Association of a genetic variant in the apolipoprotein A5 gene with the metabolic syndrome in Chinese

Abstract

INTRODUCTION: We previously reported that the single nucleotide polymorphism (SNP) rs662799 (-1131T>C) in the apolipoprotein A5 gene (APOA5) was an important determinant of plasma triglycerides in both Hong Kong and Guangzhou Chinese. We, therefore, investigated the association of SNPs in APOA5 with the metabolic syndrome (MetS) in the Hong Kong and Guangzhou Chinese. METHODS: MetS was defined according to the consensus criteria proposed jointly by several organizations in 2009. Five tagging SNPs were genotyped in 1330 unrelated subjects from the Hong Kong Cardiovascular Risk Factor Prevalence Study cohort with follow-up after a median interval of 6.4 years. 1952 subjects from the Guangzhou Biobank Cohort Study-Cardiovascular Disease Subcohort were used to replicate the findings.

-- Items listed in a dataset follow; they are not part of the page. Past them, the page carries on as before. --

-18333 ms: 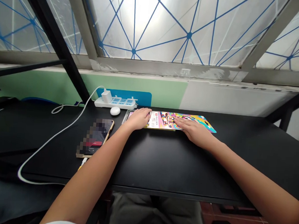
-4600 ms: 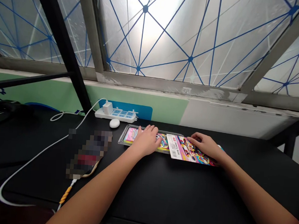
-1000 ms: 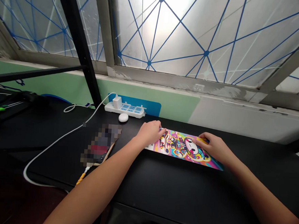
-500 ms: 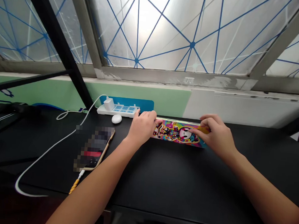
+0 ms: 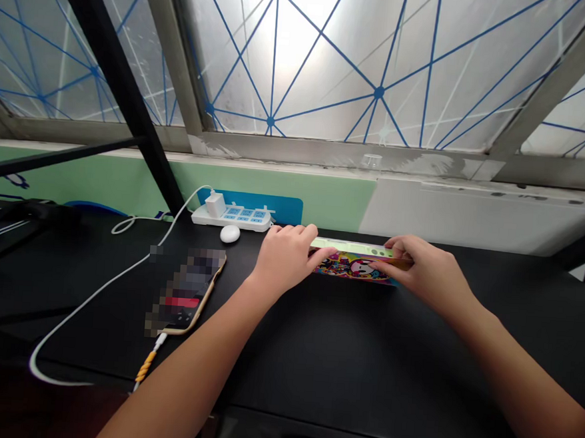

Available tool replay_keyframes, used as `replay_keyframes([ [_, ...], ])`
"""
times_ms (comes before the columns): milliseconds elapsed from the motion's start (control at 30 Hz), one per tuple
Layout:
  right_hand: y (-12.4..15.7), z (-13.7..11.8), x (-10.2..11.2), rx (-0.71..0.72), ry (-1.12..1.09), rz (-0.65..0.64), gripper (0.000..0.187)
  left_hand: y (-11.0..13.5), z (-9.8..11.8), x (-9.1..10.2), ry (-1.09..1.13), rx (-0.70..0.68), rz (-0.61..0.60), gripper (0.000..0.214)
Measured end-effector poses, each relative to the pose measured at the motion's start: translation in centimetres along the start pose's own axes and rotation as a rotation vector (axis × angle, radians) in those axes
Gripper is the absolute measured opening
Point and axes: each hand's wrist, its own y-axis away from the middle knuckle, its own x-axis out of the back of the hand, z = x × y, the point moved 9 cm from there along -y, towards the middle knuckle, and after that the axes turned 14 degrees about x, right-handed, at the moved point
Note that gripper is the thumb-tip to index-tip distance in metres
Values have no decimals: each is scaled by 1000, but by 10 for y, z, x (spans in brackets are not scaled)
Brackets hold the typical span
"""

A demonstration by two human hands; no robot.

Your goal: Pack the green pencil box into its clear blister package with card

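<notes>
The colourful printed box [image 5: 357, 267] is near the far edge of the black desk [image 5: 362, 371], with its long side running almost parallel to that edge. Its cartoon face looks toward the person, and along its top shows a pale strip [image 5: 355, 247]. The left hand [image 5: 284, 257] holds the left end, the thumb over the front upper edge and the other fingers mostly behind. The right hand [image 5: 427, 267] pinches the right end between the thumb in front and the fingers at the back. Whether the bottom touches the desk, I cannot tell. Along the far edge, to the left of the box, lies a white power strip [image 5: 245, 217] with a charger [image 5: 215, 204] plugged in. Just before it sits a small white case [image 5: 230, 234]; nearer to the front edge lies a partly blurred phone [image 5: 184, 317].
</notes>
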Motion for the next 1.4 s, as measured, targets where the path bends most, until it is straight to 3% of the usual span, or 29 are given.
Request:
replay_keyframes([
  [100,1,-6,-6,-5,39,-88,35,4,7,-3,-3,-5,-36,48],
  [267,5,-49,-35,215,157,-304,16,10,16,-30,-13,-46,-140,48],
  [400,8,-69,-53,307,174,-371,5,10,10,-46,29,-32,-191,49],
  [667,13,-55,-59,213,37,-413,13,11,-18,-64,36,-4,-299,79],
  [867,16,-54,-59,147,-127,-449,20,12,-18,-70,25,-10,-306,80],
  [967,11,-50,-55,118,-171,-385,21,12,-19,-70,40,-12,-297,78],
  [1033,6,-42,-49,86,-174,-281,33,11,-18,-69,52,-21,-284,75],
  [1133,3,-24,-47,31,-182,-185,68,11,-10,-65,56,-50,-216,73],
  [1300,9,11,-60,-96,-242,-282,95,14,8,-56,46,-81,-94,80],
  [1400,8,19,-55,-68,-215,-258,100,17,15,-54,41,-103,-68,85],
])
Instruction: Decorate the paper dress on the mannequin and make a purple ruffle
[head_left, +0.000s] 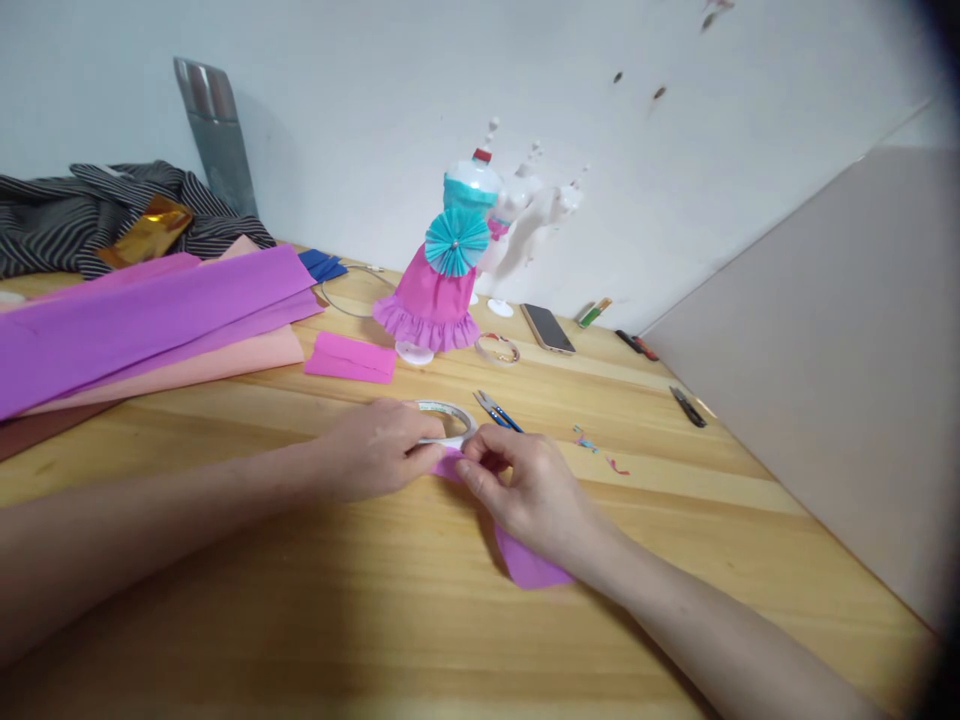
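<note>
Near the middle of the table a roll of white double-sided tape (455, 415) stands tilted. My left hand (375, 448) is closed on its left side, fingers reaching to the ring and the thumb against a strip of purple crepe paper (534, 562). Thumb and forefinger of my right hand (529, 485) pinch the strip close to the roll. The strip's other end hangs below my right palm; its middle is hidden by that hand. Just behind the right hand lie thread snips (496, 410) with blue handles. A folded pink crepe paper piece (350, 358) lies beyond my left hand.
A small dress form (454, 260) in a pink and turquoise dress stands at the back, with white forms (517, 195) behind it. Crepe paper sheets (150, 320) cover the left. A phone (548, 328), a black cutter (687, 407) and paper scraps (585, 440) lie right.
</note>
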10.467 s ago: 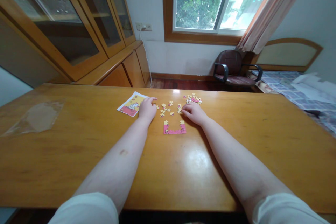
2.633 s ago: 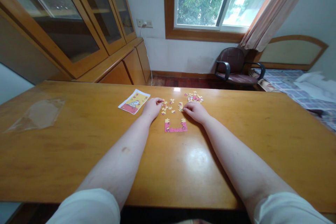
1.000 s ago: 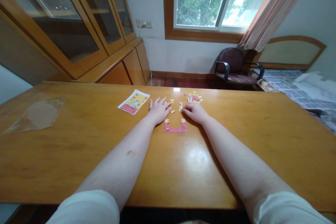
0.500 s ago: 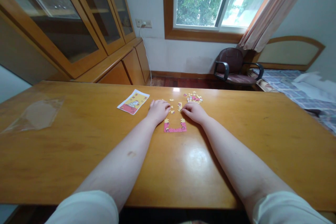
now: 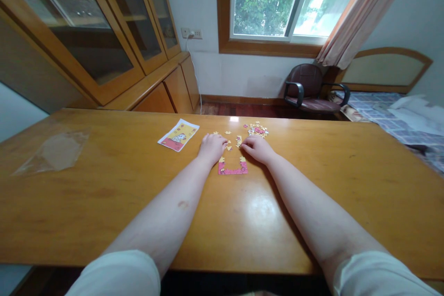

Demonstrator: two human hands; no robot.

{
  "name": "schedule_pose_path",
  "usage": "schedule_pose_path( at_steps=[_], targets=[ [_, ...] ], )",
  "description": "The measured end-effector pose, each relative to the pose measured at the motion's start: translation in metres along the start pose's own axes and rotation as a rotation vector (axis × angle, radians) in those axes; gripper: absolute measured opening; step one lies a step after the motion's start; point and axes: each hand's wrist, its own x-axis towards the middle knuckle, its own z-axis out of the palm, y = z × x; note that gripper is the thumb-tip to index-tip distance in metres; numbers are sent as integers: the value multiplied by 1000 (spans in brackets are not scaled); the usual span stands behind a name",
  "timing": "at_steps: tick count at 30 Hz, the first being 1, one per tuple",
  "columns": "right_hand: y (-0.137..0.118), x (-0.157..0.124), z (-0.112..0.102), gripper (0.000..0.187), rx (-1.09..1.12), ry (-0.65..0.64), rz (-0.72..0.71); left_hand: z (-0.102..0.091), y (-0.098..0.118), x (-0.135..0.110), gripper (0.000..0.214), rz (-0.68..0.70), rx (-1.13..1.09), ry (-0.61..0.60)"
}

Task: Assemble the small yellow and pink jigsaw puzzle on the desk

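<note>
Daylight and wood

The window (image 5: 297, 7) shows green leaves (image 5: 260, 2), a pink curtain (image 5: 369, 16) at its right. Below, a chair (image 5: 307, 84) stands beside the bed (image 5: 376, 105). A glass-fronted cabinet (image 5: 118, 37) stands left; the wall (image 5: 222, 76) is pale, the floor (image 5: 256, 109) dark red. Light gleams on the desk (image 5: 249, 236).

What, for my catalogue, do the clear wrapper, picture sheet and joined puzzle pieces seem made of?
Clear wrapper: probably thin plastic film, glossy; transparent, creased.
Picture sheet: likely paper or card, printed; flat, white border.
Joined puzzle pieces: perhaps printed cardboard; flat with knobbed edges; finish too small to tell.
</note>
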Motion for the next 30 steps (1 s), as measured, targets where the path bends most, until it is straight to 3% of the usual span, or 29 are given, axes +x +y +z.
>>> schedule_pose_path(
  at_steps=[30],
  targets=[
    [1,1,3,18,-13,17,-50,1,9,0,15,25,19,-5]
  ],
)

RESULTS: The minor allele of rs662799 was significantly associated with higher odds for the MetS in Hong Kong subjects at both baseline (OR=1.47, P=0.00082) and follow-up (OR=1.30, P=0.010). A similar association was found in Guangzhou subjects (OR=1.27, P=0.0041). In a pooled sample of Hong Kong subjects at follow-up and Guangzhou subjects, this SNP was also associated with HDL and LDL cholesterol (P<0.001 and 0.010 respectively). All these associations disappeared after further adjusting for plasma triglycerides (P>0.05). In a meta-analysis of 6 studies, the combined OR (95% CI) was 1.38 (1.25-1.52) for the TC + CC genotype compared to the TT genotype (P<0.00001). CONCLUSION: The association of -1131T>C polymorphism in APOA5 with the MetS was mainly due to its strong effect on plasma triglycerides. Further studies are needed to assess the utility of this genetic marker in risk stratification.